After reading the entries below, report how many lines have the string "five" in them, giving the number alone.
═══ Material for this exercise ═══
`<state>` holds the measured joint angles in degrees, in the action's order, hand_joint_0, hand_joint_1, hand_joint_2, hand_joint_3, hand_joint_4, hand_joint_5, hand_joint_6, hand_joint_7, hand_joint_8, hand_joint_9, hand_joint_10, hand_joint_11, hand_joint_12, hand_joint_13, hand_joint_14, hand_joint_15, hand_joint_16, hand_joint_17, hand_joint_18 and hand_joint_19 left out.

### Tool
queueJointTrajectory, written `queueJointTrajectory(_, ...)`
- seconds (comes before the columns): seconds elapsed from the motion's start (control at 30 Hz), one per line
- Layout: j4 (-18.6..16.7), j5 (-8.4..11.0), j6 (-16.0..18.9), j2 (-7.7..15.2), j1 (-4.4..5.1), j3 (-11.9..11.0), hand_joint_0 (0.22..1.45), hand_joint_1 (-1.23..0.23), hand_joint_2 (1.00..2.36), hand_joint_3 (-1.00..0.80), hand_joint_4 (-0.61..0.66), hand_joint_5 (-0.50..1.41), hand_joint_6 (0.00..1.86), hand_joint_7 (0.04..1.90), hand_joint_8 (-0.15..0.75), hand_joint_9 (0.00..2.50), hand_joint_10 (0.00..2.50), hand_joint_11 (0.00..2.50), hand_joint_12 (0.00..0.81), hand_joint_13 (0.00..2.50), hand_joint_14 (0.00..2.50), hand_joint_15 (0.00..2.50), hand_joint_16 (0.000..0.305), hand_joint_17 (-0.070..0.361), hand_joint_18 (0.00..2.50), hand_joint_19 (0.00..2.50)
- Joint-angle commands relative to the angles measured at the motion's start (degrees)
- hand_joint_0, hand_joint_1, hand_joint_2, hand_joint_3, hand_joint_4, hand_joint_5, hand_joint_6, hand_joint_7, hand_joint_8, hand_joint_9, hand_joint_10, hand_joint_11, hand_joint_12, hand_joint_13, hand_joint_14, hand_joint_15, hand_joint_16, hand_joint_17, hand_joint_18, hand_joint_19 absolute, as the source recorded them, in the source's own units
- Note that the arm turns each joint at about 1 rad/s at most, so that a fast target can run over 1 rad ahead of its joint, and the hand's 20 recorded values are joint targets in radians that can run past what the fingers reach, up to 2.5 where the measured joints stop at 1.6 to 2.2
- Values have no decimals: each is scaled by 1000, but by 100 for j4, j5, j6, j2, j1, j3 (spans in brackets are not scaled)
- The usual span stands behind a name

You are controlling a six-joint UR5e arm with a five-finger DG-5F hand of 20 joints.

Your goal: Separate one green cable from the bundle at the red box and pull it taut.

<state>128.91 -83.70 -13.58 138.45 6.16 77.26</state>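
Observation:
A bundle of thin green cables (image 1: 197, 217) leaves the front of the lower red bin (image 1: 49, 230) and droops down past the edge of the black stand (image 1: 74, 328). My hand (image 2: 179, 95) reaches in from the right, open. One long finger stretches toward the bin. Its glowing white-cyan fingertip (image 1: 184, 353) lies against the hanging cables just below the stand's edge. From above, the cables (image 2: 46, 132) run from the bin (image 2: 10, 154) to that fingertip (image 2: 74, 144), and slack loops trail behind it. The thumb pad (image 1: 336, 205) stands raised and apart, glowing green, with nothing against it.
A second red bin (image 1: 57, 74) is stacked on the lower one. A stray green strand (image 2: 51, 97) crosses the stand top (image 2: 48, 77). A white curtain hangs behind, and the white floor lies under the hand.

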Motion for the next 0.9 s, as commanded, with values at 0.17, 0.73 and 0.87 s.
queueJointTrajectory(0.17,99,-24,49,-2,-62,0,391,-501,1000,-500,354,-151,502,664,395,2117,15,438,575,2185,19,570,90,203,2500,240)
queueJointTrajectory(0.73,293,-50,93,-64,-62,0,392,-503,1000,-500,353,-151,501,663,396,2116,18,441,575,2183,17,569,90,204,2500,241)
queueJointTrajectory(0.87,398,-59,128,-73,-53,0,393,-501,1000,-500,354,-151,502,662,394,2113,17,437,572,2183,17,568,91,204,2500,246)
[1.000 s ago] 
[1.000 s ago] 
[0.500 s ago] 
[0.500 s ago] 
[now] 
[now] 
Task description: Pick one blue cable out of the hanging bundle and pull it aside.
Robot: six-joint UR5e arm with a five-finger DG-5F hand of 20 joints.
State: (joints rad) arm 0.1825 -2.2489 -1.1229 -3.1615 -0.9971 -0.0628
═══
■ Result of the task
2